**REQUIRED WORK**.
Could you tally the lines of the entries that carry the string "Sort"? Reply with the number and nothing more.

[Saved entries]
((

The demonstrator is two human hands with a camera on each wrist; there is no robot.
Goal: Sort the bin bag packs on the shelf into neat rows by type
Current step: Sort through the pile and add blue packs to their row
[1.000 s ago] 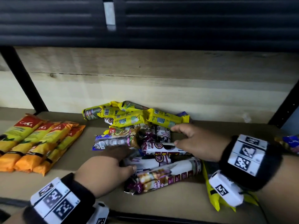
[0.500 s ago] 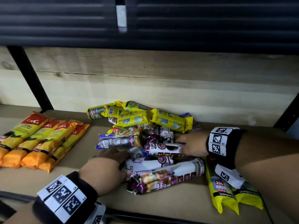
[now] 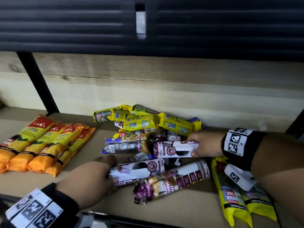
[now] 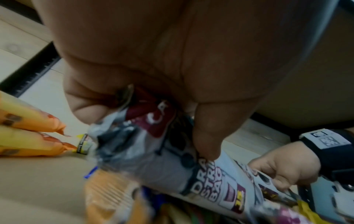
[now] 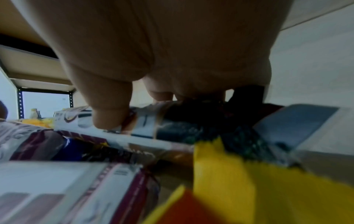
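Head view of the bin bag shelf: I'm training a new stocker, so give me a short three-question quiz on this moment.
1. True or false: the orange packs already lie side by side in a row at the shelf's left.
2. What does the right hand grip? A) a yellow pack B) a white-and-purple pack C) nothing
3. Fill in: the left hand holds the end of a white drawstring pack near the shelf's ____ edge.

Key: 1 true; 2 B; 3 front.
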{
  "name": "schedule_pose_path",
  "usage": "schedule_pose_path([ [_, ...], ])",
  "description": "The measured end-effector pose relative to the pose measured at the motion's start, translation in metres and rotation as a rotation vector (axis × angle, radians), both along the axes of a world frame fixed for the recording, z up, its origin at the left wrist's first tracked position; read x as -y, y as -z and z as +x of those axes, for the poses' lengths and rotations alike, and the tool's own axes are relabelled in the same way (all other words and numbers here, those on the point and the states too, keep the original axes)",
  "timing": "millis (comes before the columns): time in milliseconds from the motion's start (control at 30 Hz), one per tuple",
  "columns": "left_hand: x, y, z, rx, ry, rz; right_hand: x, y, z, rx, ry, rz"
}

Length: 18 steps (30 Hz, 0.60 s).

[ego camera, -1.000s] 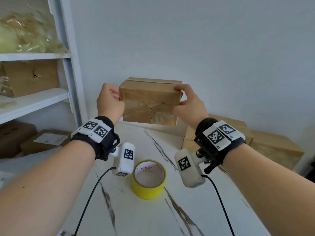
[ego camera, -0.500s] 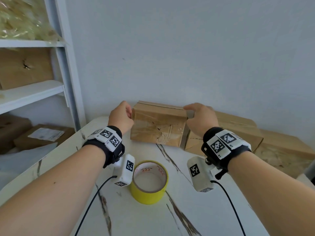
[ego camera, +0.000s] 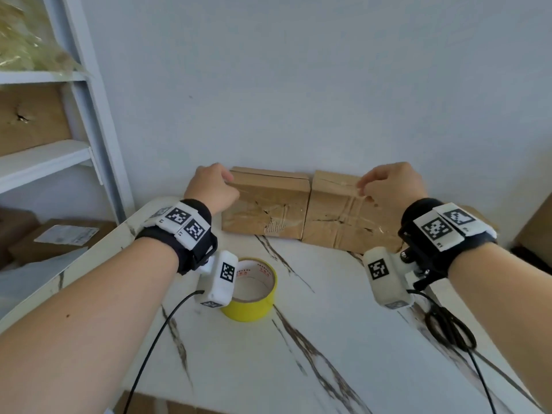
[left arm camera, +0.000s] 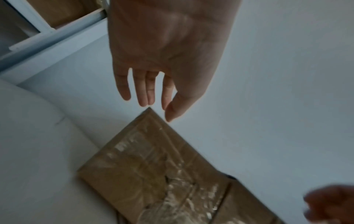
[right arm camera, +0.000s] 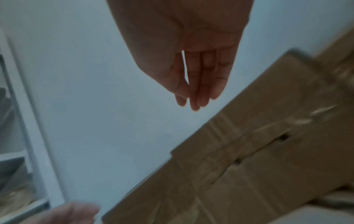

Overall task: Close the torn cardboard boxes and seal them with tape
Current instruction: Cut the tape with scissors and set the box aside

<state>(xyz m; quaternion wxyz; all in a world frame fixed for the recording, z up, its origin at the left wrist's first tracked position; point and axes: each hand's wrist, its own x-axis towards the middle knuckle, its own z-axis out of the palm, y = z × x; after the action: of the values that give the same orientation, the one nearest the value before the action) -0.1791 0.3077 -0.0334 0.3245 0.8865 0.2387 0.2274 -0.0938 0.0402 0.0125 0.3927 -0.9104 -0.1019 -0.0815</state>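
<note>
Blurring right wrist view; scissors [ego camera: 448,327] half hidden behind right hand [ego camera: 391,186].

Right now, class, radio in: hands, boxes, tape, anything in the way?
Left hand open, at left box. Right hand open above right box. Tape roll untouched on table. Nothing blocking it.

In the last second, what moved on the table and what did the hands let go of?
The small torn box came down from mid-air and now sits at the back of the table, against the wall and beside another box. Both hands have released it: the left hand hovers near its left top corner with loose fingers, and the right hand has shifted right, over the other box. The yellow tape roll stayed put.
</note>
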Motion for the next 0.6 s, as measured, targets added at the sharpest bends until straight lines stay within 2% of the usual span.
schedule_pose_path([
  [67, 0.014, -0.008, -0.011, -0.127, 0.035, 0.038, 0.024, 0.000, 0.002, -0.231, -0.025, -0.042],
  [133, 0.026, -0.008, -0.021, -0.419, 0.139, 0.069, 0.046, 0.006, 0.000, -0.467, -0.079, -0.151],
  [200, 0.035, 0.001, -0.032, -0.724, 0.222, 0.074, 0.068, 0.018, -0.003, -0.567, -0.076, -0.283],
  [233, 0.037, 0.007, -0.037, -0.815, 0.246, 0.055, 0.079, 0.023, -0.006, -0.566, -0.057, -0.320],
  [367, 0.056, 0.024, -0.052, -0.853, 0.258, 0.081, 0.114, 0.047, -0.016, -0.468, 0.078, -0.459],
  [500, 0.072, 0.034, -0.054, -0.779, 0.226, 0.130, 0.130, 0.065, -0.030, -0.561, 0.143, -0.585],
  [600, 0.077, 0.041, -0.048, -0.688, 0.192, 0.048, 0.131, 0.080, -0.032, -0.564, 0.141, -0.615],
])
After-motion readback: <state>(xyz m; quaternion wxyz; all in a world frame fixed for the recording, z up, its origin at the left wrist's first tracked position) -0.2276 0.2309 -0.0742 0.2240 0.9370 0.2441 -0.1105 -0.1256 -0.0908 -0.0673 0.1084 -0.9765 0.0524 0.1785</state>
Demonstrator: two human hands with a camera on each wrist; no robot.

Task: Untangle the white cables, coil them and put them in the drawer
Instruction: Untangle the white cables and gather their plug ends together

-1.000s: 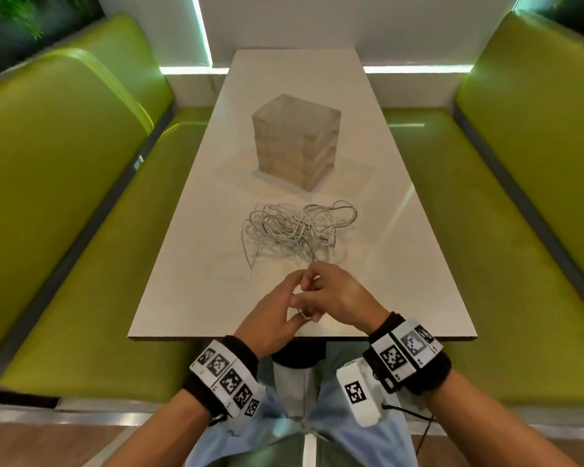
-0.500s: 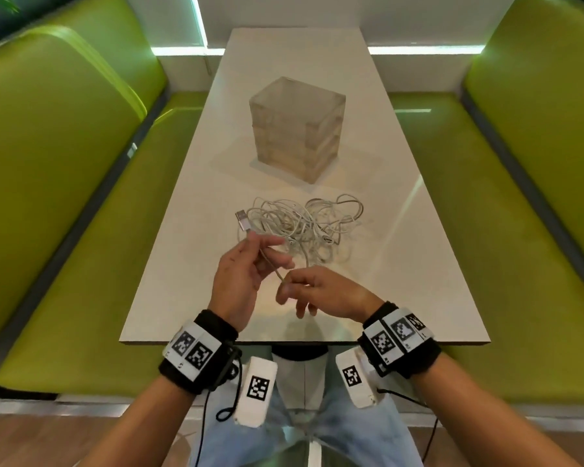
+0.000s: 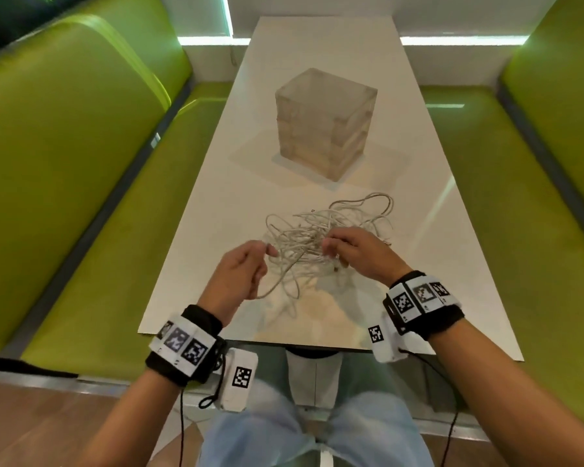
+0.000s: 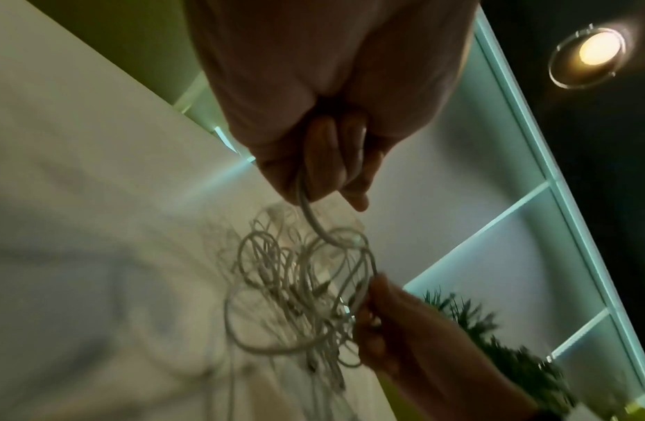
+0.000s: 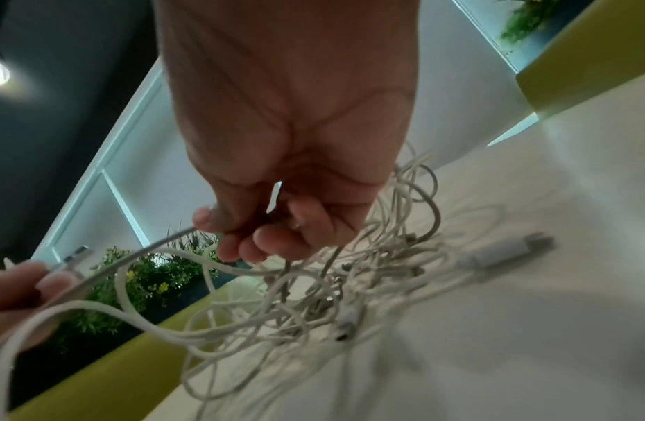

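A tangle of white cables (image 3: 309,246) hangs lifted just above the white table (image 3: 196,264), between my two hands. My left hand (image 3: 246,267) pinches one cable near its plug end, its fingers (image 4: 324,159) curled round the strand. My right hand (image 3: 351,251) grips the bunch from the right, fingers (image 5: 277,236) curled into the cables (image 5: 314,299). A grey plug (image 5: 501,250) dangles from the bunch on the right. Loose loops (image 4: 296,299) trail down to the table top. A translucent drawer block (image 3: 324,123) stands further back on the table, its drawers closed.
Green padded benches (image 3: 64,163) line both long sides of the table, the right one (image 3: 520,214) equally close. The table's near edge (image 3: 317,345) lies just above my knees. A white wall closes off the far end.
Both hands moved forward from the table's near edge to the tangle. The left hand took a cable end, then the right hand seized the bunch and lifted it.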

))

**YOUR RESPONSE**.
2